Chordomas are slow growing, yet aggressive and life-threatening tumors. Outcomes for chordoma patients vary widely and are highly dependent on the course of treatment received and the individual tumor’s behavior. Modern treatment approaches can significantly prolong patient survival, and, with appropriate care, many patients can be cured.
Because the course of treatment received is so important for a patient’s outcome, we aim to provide the information patients need to make educated treatment decisions and obtain the best care possible. This page summarizes current treatment options available to chordoma patients and lays out points to consider when making treatment decisions.
The information provided herein does not replace advice from your doctor. It is important to remember that each patient’s situation is unique and only your doctor can tell you what treatments are right for you.
Find experienced doctors
Chordoma is a challenging disease to manage and treatment often involves highly complex procedures that require extensive sub-specialty training and experience to master. Furthermore, treatment of chordoma requires multiple specialists who must communicate and work closely together to coordinate your care. It is therefore very important to find experienced doctors who routinely treat chordoma as part of a multi-disciplinary team. Our doctor directory can help you find specialists who are experienced in treating chordoma.
Get multiple opinions
It’s always a good idea to consult with multiple qualified doctors for any major medical procedure. Good doctors are not offended by this reasonable step, as second opinions are standard practice, especially for complex diseases like chordoma.
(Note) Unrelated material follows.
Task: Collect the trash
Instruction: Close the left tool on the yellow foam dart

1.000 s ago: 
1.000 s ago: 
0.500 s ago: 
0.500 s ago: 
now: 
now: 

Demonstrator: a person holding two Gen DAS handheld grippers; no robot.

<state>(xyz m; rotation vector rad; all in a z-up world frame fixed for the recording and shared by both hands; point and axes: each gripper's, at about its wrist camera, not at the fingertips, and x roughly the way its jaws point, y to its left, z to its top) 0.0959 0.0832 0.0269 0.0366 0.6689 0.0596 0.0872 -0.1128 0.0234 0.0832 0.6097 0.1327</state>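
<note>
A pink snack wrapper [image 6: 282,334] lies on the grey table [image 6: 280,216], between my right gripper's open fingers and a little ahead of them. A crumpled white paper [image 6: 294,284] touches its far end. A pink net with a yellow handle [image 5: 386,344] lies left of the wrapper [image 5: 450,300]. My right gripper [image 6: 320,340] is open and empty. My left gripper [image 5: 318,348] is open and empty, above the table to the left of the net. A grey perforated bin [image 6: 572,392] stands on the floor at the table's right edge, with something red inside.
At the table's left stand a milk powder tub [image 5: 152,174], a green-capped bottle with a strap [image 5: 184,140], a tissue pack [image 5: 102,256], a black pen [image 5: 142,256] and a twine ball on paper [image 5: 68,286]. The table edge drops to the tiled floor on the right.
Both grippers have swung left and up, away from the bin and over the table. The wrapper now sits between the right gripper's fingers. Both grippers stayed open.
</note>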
For each chordoma patient there may be multiple viable treatment options, each with different risks and benefits. It is possible, even likely, that different doctors will recommend different approaches. Before making a decision, it is important to understand your options and the consequences of each approach. If you get conflicting recommendations from two specialists, then consider getting a third or fourth opinion. Ultimately, you will have to select the doctor and the approach that you are most comfortable with.
The doctor and treatment plan you choose will have a major impact on your outcome. It is therefore important not to rush to a decision without understanding your options. In general, chordomas are slow growing, so, in most cases, patients have time to gather information and seek multiple opinions. Ask your doctors how soon you need to be treated, and do not delay treatment if you are advised it would be unsafe.
We recommend that all patients read the National Comprehensive Cancer Network’s guidelines for the diagnosis and treatment of chordoma before planning treatment. You will be asked to create a free account to access the latest version.
Surgery is the mainstay of treatment for chordomas. The goal of surgery is to remove as much of the tumor as possible without causing unacceptable harm. For some patients, radiation therapy can reduce the risk of recurrence after surgery and prolong survival. For patients who are not candidates for surgery, radiation therapy is sometimes used as the primary treatment. Chordomas are resistant to radiation, meaning that very high doses of radiation are required to control these tumors. Because of their proximity to vital anatomy such as the brain and spinal cord, which cannot tolerate high doses of radiation, specialized forms of radiation are used to focus radiation on the tumor while avoiding surrounding tissue.
Even after surgery and/or radiation, chordomas tend to return in the same location or in the areas around the original tumor. Many patients undergo multiple surgeries over several years to treat these local recurrences. For patients with advanced or inoperable disease, chemotherapy may slow or temporarily stop the progression of the tumor. Because chordomas are slow growing, standard cytotoxic chemotherapy agents that kill fast-growing cells are generally ineffective, however some chordomas patients have been reported to respond to molecularly targeted cancer drugs. There are currently no drugs approved by the FDA to treat chordoma.
Regardless of the location of one’s tumor, surgery is required for virtually all chordoma patients. The extent of surgical resection has a major impact on one’s outcome. Complete resection during one’s first surgery offers the best chance of long-term remission and survival. However, because chordomas occur near vital structures such as the spinal cord, brainstem, nerves, and arteries, complete resection is not always possible, or may cause significant loss of quality of life that patients find unacceptable.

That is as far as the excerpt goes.